(PROMPT) Lines to restate from the data below: from the one containing "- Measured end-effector" to the one containing "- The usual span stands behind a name", both included. Give them again exactly, and only them.

(MATERIAL FOR THIS EXERCISE)
::::::

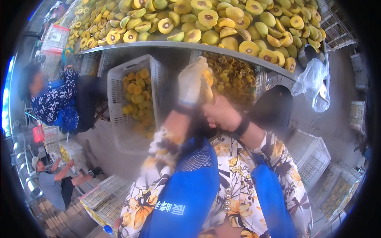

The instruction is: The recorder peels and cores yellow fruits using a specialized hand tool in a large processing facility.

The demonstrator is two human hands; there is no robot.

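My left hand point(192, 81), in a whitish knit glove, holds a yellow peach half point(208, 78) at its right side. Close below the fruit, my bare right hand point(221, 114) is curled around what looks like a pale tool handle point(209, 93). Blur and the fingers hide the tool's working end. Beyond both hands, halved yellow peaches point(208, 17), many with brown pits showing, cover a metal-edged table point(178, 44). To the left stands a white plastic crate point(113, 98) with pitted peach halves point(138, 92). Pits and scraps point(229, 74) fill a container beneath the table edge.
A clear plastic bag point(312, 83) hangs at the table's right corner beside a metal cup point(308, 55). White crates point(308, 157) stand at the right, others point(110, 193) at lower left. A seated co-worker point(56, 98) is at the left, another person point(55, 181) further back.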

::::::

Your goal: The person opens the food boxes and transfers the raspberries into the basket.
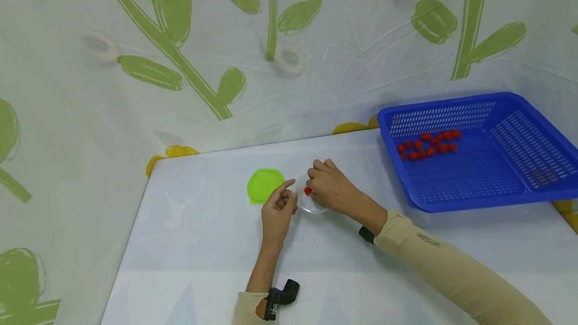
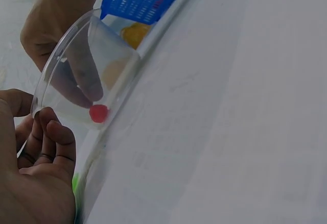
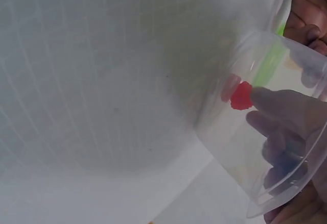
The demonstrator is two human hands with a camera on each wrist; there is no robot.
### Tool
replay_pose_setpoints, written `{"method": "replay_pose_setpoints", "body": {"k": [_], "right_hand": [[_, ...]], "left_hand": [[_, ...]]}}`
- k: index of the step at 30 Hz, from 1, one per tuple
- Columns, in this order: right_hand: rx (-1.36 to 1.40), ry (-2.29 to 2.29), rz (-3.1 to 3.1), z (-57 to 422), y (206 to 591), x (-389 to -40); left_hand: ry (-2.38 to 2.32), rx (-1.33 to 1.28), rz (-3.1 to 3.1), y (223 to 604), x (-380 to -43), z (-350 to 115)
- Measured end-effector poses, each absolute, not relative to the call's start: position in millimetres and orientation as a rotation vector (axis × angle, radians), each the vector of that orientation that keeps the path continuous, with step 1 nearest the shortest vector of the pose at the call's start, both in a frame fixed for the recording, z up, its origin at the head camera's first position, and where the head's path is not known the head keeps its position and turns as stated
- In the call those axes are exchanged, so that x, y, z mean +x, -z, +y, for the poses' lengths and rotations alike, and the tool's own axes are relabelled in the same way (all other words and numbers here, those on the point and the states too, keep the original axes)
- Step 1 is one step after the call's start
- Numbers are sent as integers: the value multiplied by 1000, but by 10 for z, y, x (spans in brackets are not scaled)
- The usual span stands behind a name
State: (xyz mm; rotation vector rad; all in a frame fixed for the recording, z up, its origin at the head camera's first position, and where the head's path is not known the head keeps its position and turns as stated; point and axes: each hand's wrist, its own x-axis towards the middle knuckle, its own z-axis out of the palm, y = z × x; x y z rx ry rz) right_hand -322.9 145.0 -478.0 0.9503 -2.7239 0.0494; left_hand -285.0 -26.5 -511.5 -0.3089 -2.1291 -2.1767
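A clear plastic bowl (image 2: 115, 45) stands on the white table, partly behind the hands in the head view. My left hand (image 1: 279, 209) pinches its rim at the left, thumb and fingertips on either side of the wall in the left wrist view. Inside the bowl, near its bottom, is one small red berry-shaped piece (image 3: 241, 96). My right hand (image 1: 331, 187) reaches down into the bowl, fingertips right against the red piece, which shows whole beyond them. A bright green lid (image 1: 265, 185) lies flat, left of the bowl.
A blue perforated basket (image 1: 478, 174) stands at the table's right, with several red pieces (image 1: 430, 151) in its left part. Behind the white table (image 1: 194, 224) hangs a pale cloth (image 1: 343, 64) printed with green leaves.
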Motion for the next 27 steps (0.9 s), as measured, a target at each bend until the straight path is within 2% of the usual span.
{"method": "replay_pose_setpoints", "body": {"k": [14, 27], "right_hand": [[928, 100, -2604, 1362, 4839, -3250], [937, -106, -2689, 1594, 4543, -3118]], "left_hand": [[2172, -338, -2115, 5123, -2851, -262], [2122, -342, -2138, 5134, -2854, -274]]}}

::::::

(THE ANSWER)
- Measured end-effector poses, each absolute, not relative to the call's start: position in millimetres and orientation as a rotation vector (axis × angle, radians), each the vector of that orientation that keeps the path continuous, with step 1 nearest the shortest vector of the pose at the call's start, both in a frame fixed for the recording, z up, its origin at the head camera's first position, and where the head's path is not known the head keeps its position and turns as stated
- In the call those axes are exchanged, so that x, y, z mean +x, -z, +y, for the poses' lengths and rotations alike, and the tool's own axes are relabelled in the same way (all other words and numbers here, those on the point and the states too, keep the original axes)
- Step 1 is one step after the call's start
- Numbers are sent as integers: the value multiplied by 1000, but by 10 for z, y, x (spans in brackets are not scaled)
- The usual span stands behind a name

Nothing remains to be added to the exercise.